April 28, 2005

Standing out by blending in

(Annals of post-modern advertising, part 3.) Nissan North America bought another two-page spread in the front of the May 2 New Yorker, as they did in the April 25 issue. This time the featured model is the Infiniti FX rather than the Infiniti M, and there are no incoherent sentences in the ad copy. Well, there are no syntactically incoherent sentences, anyhow.

The background is black, as before, with a picture of the featured vehicle on the right-hand page. At first I thought that the left-hand page was solid black, but then I realized that there are some large letters in a slightly lighter shade, roughly like this:

if you are not
generic and
ordinary and
homogenized
you stand out
no matter how
similar your
surroundings

(If you have trouble reading it, try highlighting the text.)

Perhaps Saul Gorn's Compendium of Rarely Used Cliches and Self-Annihilating Sentences should be expanded to include a section on "Self-Refuting Advertisements".

It's easy to trace the associative process that produced this ad.

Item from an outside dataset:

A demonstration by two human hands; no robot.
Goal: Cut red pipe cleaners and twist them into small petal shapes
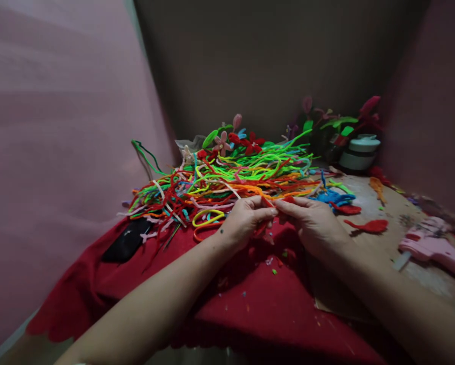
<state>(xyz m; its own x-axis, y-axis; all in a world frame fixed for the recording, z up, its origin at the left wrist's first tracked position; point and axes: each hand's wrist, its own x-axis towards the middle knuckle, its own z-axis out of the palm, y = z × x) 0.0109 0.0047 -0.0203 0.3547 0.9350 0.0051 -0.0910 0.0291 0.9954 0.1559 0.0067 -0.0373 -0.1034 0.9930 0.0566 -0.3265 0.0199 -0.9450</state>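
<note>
My left hand and my right hand meet over the front of the table, fingertips pinched close together. Between them is a red pipe cleaner piece, partly covered by the fingers. Both hands are closed on it. Just beyond the fingers spreads a big heap of pipe cleaners in green, orange, red, yellow and white. Scissors with a yellow handle loop lie left of my left hand, beside an orange loop. To the right of my right hand lie a red petal-shaped piece and a blue bundle of pipe cleaners.
A red cloth covers the table, with scraps on it. A black phone lies at left. On cardboard at right rests a pink glue gun. Behind stand a lidded container and pipe-cleaner flowers. Walls enclose the table.
</note>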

The TV advertising for the Infiniti FX includes the catchphrase "The only thing it won't do is blend in", and the slogan on the FX website is

You've never seen anything like it.
Then you see nothing else.

(Or maybe "nothing at all"...)

So the theme is "standing out"; but people who buy luxury cars want to be fashionable as well as admirable; so they need a countervailing theme of fitting in, though of course not by being in any way ordinary or generic or homogenized. Perhaps someone at TBWA\Chiat\Day decided to embody the contradiction typographically. Then again, maybe they were just flailing around with associated concepts, and thought that black letters almost blending in on a black page would be a cool way to make a point about the Infiniti FX not blending in on the street.

Either way, it's not making me want to buy an Infiniti. Not that I'm in their target demographic anyhow.